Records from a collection
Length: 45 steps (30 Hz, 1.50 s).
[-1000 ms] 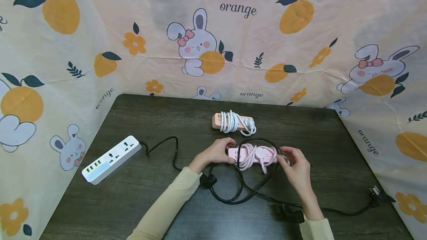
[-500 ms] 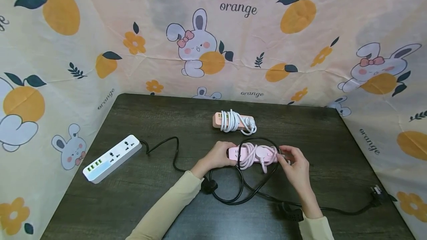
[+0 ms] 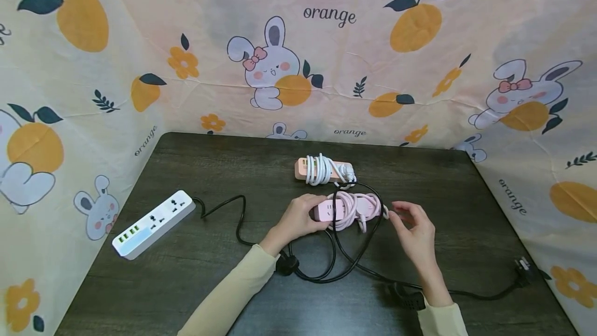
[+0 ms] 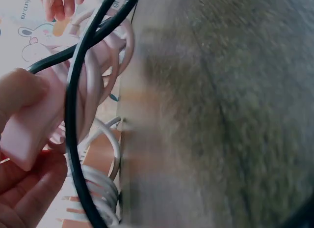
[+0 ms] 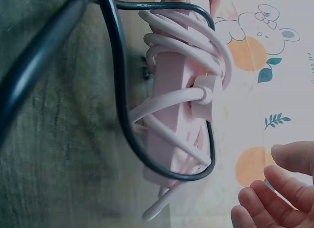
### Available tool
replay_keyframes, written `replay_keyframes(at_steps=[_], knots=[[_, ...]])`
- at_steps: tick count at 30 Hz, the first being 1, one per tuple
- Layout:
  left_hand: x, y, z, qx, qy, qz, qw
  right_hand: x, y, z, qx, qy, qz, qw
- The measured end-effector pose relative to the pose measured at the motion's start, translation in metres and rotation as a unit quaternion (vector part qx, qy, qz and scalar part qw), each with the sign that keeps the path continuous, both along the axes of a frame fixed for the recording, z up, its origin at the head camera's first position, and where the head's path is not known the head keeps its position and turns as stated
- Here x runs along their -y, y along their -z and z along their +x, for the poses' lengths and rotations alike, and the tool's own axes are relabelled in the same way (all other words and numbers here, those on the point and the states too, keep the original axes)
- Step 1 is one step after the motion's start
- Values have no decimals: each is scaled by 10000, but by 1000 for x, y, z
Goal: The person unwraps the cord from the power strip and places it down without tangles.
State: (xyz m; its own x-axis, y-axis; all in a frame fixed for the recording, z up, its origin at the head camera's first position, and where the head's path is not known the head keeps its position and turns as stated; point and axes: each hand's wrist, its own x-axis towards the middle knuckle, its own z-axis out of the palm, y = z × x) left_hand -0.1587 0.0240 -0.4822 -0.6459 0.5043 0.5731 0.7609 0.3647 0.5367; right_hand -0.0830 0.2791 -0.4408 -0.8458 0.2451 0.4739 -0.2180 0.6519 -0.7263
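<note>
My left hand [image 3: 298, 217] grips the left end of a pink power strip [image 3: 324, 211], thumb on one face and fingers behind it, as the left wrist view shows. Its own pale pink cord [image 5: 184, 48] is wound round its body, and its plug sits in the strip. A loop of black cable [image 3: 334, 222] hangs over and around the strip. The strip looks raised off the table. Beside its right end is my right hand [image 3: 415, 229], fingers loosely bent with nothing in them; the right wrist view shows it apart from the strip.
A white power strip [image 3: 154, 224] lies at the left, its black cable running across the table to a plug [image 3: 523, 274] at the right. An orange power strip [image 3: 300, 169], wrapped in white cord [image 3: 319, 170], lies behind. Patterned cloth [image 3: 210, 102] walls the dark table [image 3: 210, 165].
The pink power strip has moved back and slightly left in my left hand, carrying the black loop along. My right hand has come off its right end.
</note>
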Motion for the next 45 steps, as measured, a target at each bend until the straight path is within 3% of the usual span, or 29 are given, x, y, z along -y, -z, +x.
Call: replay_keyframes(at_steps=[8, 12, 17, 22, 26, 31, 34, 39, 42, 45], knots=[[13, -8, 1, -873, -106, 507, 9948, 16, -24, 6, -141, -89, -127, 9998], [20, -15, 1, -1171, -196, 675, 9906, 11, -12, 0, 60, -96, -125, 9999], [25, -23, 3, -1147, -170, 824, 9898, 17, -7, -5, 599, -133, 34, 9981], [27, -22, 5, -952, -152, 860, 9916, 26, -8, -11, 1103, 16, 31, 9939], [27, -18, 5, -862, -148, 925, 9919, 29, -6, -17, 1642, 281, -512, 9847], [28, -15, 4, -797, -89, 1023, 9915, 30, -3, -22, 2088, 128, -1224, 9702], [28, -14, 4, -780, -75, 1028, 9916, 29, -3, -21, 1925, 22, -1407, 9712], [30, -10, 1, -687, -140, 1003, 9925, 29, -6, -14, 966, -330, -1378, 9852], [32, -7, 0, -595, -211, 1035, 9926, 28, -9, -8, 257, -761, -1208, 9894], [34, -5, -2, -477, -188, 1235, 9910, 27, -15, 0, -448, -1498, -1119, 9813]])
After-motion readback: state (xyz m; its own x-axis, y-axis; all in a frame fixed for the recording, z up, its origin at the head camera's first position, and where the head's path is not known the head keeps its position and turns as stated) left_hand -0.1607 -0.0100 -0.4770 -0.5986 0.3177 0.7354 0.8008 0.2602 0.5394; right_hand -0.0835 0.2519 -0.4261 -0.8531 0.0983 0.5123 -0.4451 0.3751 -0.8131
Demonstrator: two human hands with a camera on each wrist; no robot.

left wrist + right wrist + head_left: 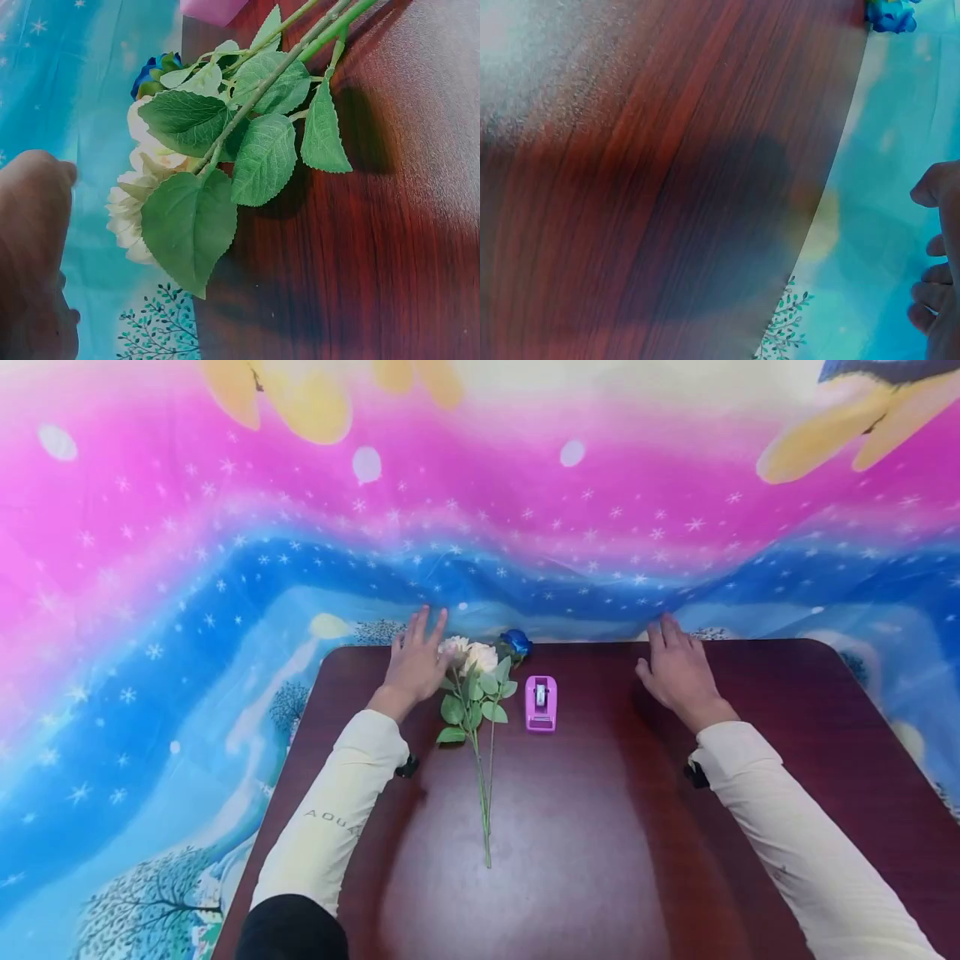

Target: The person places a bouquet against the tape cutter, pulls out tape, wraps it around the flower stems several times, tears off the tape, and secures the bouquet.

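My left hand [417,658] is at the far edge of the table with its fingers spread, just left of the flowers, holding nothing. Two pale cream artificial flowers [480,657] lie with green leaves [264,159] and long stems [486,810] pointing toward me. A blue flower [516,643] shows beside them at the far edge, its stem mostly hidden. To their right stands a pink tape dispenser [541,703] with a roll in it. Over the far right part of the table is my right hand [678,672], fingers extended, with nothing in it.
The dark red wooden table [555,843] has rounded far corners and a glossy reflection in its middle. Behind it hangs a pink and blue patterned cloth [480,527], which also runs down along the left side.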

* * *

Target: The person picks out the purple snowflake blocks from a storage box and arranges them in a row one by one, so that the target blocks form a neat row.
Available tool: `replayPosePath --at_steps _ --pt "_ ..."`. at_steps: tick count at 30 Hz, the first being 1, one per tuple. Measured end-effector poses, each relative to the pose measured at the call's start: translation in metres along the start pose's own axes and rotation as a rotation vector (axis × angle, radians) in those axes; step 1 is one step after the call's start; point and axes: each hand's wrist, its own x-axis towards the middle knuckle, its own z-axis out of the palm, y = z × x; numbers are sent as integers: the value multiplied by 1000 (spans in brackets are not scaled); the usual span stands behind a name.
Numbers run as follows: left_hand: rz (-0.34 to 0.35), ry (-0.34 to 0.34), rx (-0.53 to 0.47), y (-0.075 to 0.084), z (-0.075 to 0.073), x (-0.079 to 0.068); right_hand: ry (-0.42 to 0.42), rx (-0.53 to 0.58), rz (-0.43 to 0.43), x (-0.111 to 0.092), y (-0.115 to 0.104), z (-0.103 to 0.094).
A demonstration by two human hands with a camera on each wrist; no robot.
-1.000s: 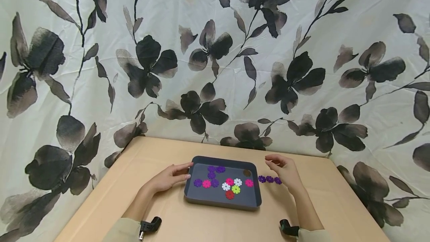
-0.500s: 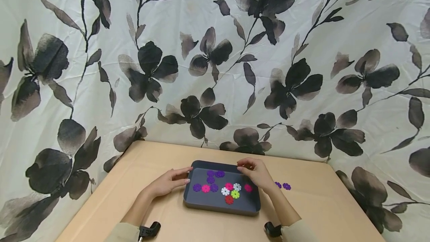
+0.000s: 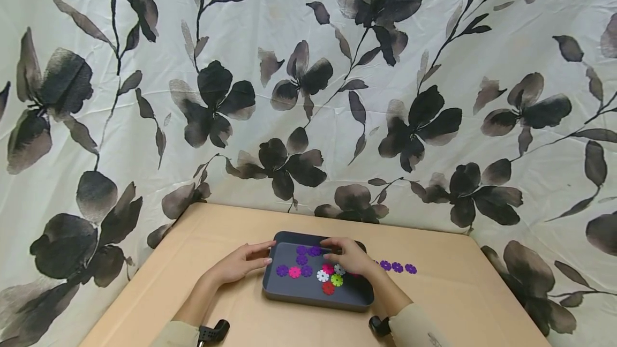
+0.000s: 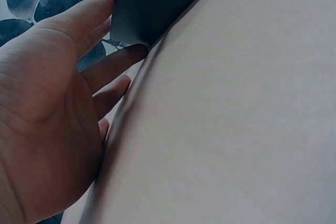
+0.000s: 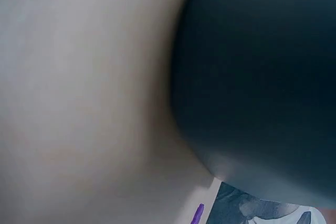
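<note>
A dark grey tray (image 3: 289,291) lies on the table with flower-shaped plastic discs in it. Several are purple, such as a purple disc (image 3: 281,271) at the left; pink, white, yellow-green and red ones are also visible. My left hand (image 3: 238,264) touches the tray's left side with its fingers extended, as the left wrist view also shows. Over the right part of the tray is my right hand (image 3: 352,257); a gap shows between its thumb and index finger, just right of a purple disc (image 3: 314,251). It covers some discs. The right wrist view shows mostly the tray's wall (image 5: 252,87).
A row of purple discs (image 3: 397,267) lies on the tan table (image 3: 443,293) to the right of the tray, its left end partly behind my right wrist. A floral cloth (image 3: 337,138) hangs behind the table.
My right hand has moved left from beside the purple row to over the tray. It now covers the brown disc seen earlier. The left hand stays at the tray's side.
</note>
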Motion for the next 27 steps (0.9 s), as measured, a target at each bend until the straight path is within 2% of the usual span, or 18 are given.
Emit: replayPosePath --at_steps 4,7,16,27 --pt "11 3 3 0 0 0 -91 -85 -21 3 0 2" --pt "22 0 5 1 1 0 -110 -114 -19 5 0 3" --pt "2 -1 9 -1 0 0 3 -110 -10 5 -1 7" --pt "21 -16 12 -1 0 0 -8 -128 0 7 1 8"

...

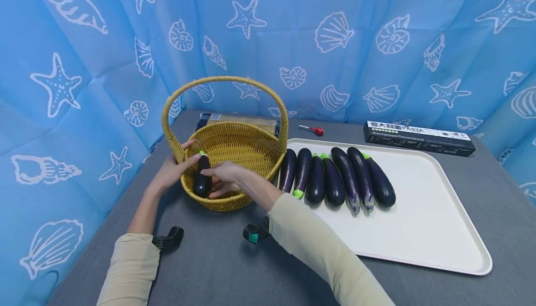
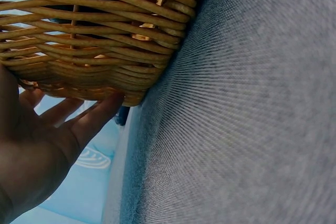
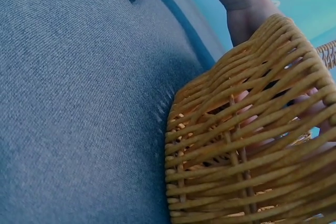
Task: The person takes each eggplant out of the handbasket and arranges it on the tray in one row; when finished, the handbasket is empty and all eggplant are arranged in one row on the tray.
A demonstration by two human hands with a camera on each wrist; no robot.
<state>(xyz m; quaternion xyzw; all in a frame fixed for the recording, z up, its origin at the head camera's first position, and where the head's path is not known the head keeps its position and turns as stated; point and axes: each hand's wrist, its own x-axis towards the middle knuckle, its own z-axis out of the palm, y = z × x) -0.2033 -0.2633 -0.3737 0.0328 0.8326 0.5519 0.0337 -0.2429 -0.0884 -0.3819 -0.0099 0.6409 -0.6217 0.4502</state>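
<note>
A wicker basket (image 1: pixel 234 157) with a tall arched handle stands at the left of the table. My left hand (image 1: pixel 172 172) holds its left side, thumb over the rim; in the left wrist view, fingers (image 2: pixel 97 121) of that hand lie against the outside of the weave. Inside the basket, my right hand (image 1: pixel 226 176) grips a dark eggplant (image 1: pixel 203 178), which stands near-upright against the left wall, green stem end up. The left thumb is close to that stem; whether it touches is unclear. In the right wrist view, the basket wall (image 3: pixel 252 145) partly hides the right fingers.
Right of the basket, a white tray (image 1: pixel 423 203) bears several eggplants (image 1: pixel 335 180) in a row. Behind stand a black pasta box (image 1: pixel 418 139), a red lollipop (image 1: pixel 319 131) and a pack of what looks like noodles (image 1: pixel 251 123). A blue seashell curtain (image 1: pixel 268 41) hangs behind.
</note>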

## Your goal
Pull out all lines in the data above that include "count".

## Task solution
- at_steps: tick count at 30 Hz, the first being 1, one per tuple
Available tool: `replayPosePath --at_steps _ --pt "_ ..."`. at_steps: tick count at 30 Hz, the first being 1, one per tuple. Measured end-effector poses, each relative to the pose measured at the call's start: translation in metres along the start pose's own axes and rotation as a rotation vector (axis × angle, radians) in those axes; step 1 is one step after the call's start; point and axes: each hand's wrist, its own x-axis towards the middle knuckle, its own z-axis out of the palm, y = z × x; numbers are sent as integers: the value multiplied by 1000 (spans in brackets are not scaled); the usual span stands behind a name.

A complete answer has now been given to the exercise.